Refer to the manufacturer’s performance curve of the selected pump type, and determine the number of stages required to produce the anticipated capacity against the previously calculated total dynamic head. Usually, performance curves for 60-Hz, 50-Hz, and variable-frequency operations are provided in the manufacturer’s catalog. The pump characteristic curves are stage performance curves based on water with a specific gravity of 1.0. At the intersection of the desired production rate (bottom scale) and the head-capacity curve (vertical scale), read the head value on the left scale. Divide this value into the TDH to determine the number of stages: total stages = TDH/(head/stage).


Refer to the manufacturer’s catalog for gas-separator information. Make the necessary adjustments in HP requirements and housing length.


To select the proper motor size for a predetermined pump size, the BHP required by the pump must be determined. The HP per stage is obtained by referring to the performance curve for the selected pump. The BHP required to drive a given pump is easily calculated by the following formula: BHP = total stages × (BHP/stage) × SG.

Refer to the manufacturer’s information for motor specifications. Select a motor size that closely meets the design conditions. The maximum load conditions should not exceed 110% of rating. Minimum operating loads should not put the motor into an idle condition, otherwise protection monitoring is nullified. Manufacturers should be contacted for specific operating ranges. Typically, operators try to select a motor that operates in the range from 70 to 100% of its rating.

Seal selection

Refer to a manufacturer’s catalog for selection of the proper seal section.

Step 7: electric cable

ESP electric cables are normally available in conductor sizes 1, 2, 4, and 6. These sizes are offered in both round and flat configurations. Several types of armor and insulation are available for protection against corrosive fluids and severe environments.

Cable selection involves the determination of cable size, cable type, and cable length.

Cable size

The proper cable size is dependent on combined factors of voltage drop, amperage, and available space between tubing collars and casing.

Refer to the cable voltage drop curve (samples are shown in Fig 1[4] ) for voltage drop in cable. At the selected motor amperage and the given downhole temperature, the selection of a cable size that gives a voltage drop of less than 30 volts per 1,000 ft (305 m) can be used as a guideline. This curve determines the necessary surface voltage (motor voltage plus voltage drop in the cable) required to operate the motor.

Finally, check the manufacturer’s information to determine if the size selected can be used with the proposed tubing and well casing sizes. The cable diameter plus tubing-collar diameter must be less than the ID of the casing. To determine the optimum cable size, consider future equipment requirements that may require the use of a larger-sized cable.

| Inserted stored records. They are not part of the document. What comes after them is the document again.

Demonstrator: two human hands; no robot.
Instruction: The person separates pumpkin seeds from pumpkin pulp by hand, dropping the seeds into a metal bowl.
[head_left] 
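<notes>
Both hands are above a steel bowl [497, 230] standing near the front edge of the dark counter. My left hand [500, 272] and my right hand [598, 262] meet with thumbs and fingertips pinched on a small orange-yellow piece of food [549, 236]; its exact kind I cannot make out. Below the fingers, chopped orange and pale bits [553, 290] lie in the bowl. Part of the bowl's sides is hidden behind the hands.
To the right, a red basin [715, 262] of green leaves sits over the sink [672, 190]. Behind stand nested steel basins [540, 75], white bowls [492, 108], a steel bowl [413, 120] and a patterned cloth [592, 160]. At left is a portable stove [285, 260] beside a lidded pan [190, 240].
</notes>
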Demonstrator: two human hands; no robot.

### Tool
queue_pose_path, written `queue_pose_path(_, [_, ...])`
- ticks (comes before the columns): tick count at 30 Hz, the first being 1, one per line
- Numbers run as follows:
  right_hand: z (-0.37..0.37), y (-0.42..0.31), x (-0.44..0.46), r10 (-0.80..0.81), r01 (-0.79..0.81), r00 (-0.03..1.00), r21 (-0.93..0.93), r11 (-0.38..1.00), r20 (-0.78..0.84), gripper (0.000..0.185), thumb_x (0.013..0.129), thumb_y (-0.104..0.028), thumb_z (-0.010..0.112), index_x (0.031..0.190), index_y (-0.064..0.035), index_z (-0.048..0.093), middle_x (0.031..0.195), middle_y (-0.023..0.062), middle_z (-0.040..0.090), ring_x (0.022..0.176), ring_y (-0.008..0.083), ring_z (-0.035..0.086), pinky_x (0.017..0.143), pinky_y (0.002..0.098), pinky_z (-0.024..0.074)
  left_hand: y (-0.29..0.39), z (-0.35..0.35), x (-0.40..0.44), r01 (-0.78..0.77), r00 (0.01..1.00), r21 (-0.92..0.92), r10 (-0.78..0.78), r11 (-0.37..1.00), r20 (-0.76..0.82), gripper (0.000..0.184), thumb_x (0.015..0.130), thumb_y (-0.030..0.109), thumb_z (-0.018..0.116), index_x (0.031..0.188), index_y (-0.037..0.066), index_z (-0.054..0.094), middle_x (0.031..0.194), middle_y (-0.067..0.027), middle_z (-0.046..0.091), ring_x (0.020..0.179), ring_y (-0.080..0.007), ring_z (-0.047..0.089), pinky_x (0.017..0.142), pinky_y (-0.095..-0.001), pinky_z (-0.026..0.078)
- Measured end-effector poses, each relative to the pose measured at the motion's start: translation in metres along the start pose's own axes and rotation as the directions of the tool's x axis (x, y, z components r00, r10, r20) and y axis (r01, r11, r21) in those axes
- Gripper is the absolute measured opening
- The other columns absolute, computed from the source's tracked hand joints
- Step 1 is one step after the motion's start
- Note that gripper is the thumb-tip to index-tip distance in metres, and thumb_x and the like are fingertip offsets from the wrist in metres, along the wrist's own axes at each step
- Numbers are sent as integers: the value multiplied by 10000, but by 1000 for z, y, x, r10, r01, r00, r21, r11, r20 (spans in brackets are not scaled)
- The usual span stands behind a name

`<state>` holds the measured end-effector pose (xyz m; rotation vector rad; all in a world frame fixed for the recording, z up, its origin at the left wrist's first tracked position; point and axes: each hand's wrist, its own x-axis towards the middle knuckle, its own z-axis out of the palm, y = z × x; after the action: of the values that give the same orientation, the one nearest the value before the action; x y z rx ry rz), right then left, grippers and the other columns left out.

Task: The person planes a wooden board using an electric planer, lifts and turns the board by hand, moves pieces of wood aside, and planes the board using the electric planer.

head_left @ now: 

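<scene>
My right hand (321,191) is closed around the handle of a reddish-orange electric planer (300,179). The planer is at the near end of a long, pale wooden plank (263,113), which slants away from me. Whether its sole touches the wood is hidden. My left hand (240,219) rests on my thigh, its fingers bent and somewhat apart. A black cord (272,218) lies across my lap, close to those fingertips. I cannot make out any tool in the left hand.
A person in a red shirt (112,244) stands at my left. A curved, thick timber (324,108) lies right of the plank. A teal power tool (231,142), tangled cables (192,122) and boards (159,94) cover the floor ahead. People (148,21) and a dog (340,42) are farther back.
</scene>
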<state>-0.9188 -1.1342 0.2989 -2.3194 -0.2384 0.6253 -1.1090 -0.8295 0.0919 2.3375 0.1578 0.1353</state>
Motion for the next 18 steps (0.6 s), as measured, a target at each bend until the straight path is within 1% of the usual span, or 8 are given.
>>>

Where power cost is a major concern, kilowatt-hour loss curves can be used to justify the cable selection. Although power rates vary widely, this information is valuable in determining the economics of various cable sizes.

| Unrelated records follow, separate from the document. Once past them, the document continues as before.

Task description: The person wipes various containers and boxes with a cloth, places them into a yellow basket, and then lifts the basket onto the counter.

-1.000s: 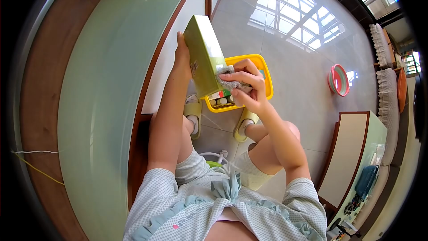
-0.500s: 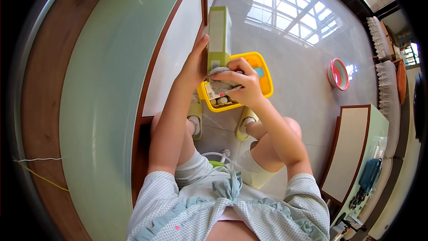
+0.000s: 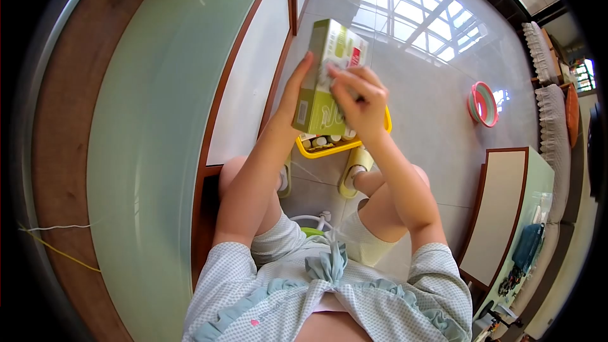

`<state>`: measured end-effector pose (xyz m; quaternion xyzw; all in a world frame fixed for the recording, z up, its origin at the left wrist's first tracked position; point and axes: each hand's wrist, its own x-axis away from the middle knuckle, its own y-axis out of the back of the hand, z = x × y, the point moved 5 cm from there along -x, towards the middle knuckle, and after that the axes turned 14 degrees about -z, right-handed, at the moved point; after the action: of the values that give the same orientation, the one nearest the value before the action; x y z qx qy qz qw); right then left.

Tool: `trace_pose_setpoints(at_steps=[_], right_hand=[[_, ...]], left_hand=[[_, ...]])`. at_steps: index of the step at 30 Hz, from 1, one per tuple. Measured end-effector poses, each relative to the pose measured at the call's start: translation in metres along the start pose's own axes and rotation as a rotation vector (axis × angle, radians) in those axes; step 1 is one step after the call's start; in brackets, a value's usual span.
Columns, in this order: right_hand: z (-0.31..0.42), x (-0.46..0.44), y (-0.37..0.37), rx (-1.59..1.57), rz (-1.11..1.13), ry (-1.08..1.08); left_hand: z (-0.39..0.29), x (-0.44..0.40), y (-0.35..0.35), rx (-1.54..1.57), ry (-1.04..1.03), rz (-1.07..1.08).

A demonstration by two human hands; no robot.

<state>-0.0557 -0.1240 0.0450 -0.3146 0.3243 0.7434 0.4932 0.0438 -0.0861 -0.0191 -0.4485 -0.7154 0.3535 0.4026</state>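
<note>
A green and white box [image 3: 321, 111] is held up in front of me, tilted, with its printed face turned to the right. My left hand [image 3: 296, 88] grips it along its left side. My right hand [image 3: 361, 98] is at the printed face, fingers bent around a grey cloth [image 3: 334, 69] that is blurred and mostly hidden. Below and behind the box stands a yellow bin [image 3: 342, 147] on the floor, partly covered by the box and my right hand. Small bottles or jars with light caps [image 3: 319, 142] show inside the bin.
A long glass-topped cabinet [image 3: 164, 107] runs along my left. On the grey tiled floor [image 3: 418, 107] a pink and green basin [image 3: 484, 104] stands at the right. A low cabinet [image 3: 497, 215] is nearer on the right, beside a sofa [image 3: 552, 152]. My slippered feet are below the bin.
The box has turned so its printed face shows, and it sits farther right than at first. My right hand has moved up from the box's lower end onto that face with the cloth.
</note>
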Motion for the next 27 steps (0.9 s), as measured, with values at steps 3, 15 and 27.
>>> trace_pose_setpoints(at_steps=[3, 15, 27], right_hand=[[0.007, 0.019, -0.009, -0.113, 0.123, 0.100], [0.009, -0.004, 0.005, 0.042, -0.090, 0.091], [-0.012, -0.012, 0.017, 0.013, -0.455, -0.255]], left_hand=[[-0.006, -0.003, 0.009, 0.013, -0.074, -0.017], [0.013, 0.001, 0.000, 0.100, 0.131, 0.152], [0.025, 0.015, 0.001, -0.323, 0.026, -0.247]])
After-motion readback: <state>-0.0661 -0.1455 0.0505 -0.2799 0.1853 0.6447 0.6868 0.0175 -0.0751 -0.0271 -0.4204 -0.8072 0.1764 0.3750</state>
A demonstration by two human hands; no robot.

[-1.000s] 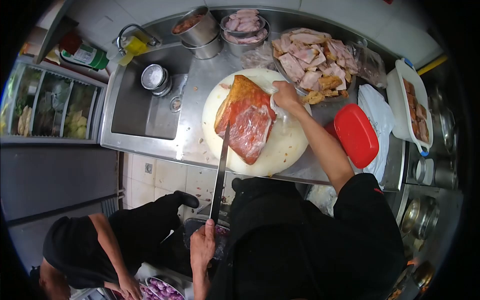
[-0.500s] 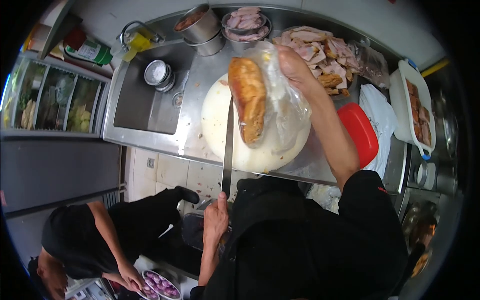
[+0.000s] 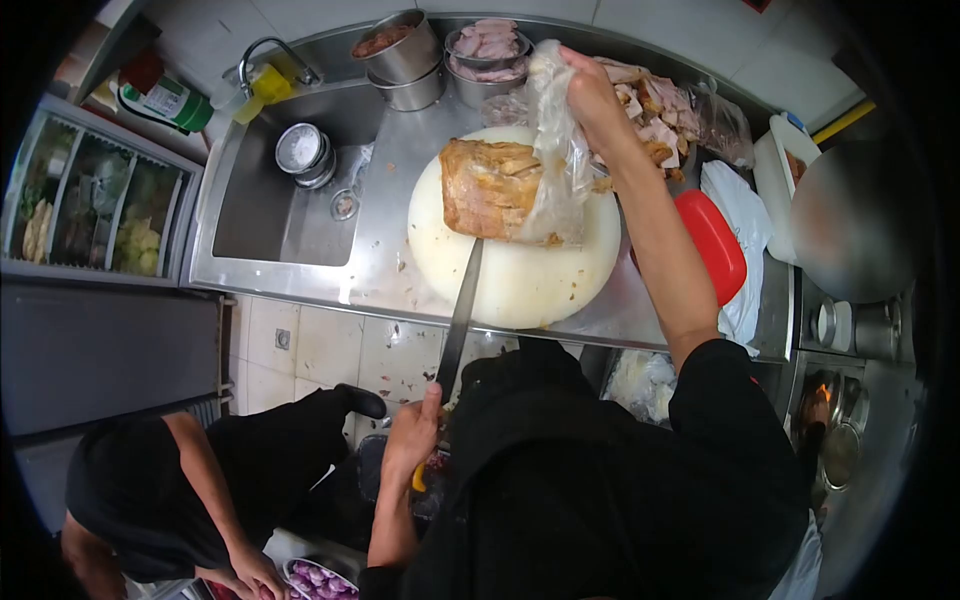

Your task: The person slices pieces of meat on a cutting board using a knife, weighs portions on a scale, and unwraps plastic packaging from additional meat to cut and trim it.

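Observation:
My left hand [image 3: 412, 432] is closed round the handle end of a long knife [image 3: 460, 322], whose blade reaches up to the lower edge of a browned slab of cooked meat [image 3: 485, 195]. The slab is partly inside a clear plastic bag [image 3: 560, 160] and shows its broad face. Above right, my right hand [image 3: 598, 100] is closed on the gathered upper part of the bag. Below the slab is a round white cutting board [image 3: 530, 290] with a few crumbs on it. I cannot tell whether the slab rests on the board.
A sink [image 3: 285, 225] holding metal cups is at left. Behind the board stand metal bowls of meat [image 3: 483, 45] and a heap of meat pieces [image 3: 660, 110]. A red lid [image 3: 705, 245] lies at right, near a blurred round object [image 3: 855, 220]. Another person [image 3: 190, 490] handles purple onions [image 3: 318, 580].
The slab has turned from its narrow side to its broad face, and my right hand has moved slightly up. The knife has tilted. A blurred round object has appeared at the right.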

Optimization procedures [5][6] are based on finding the least value of total operating costs over the expected life of the cable. The total operating cost is the sum of the capital and operating expenses and these vary with cable size. Since an increase of the conductor size involves increased capital costs but decreased operating costs, a cable providing the minimum of total costs can surely be found. It is easy to see that, contrary to the rules previously used, the smallest possible size may not be the best selection.

Cable type

Selection of the cable type is primarily based on fluid conditions, bottomhole temperature, and space limitations within the casing annulus. Carefully select the type of cable for hostile environments. Refer to the manufacturers catalog for cable specifications. Where there is not sufficient space to run round cable, use electric cable with a flat configuration. The flat cable configuration induces a voltage imbalance. If it is significant, a transition splice may be required. Verify this with the manufacturer.

Cable length

The total cable length should be about 100 ft (30 m) longer than the measured pump setting depth to make surface connections a safe distance from the wellhead. Check the voltage available at the motor terminal block to avoid the possibility of low voltage starts. The available motor terminal voltage is the surface supply voltage minus the cable voltage drop.

Cable venting

In all wells, it is necessary to vent gases from the cable prior to the motor controller to avoid explosive conditions. A cable venting box is available to protect the motor controller from such gases.

Step 8: accessory and optional equipment

Downhole accessory equipment

Flat cable (motor lead extension). Select a length at least 6 ft (1.8 m) longer than the pump intake (standard or gas separator) and seal section for the motor series chosen. Refer to the manufacturer’s information for dimensions.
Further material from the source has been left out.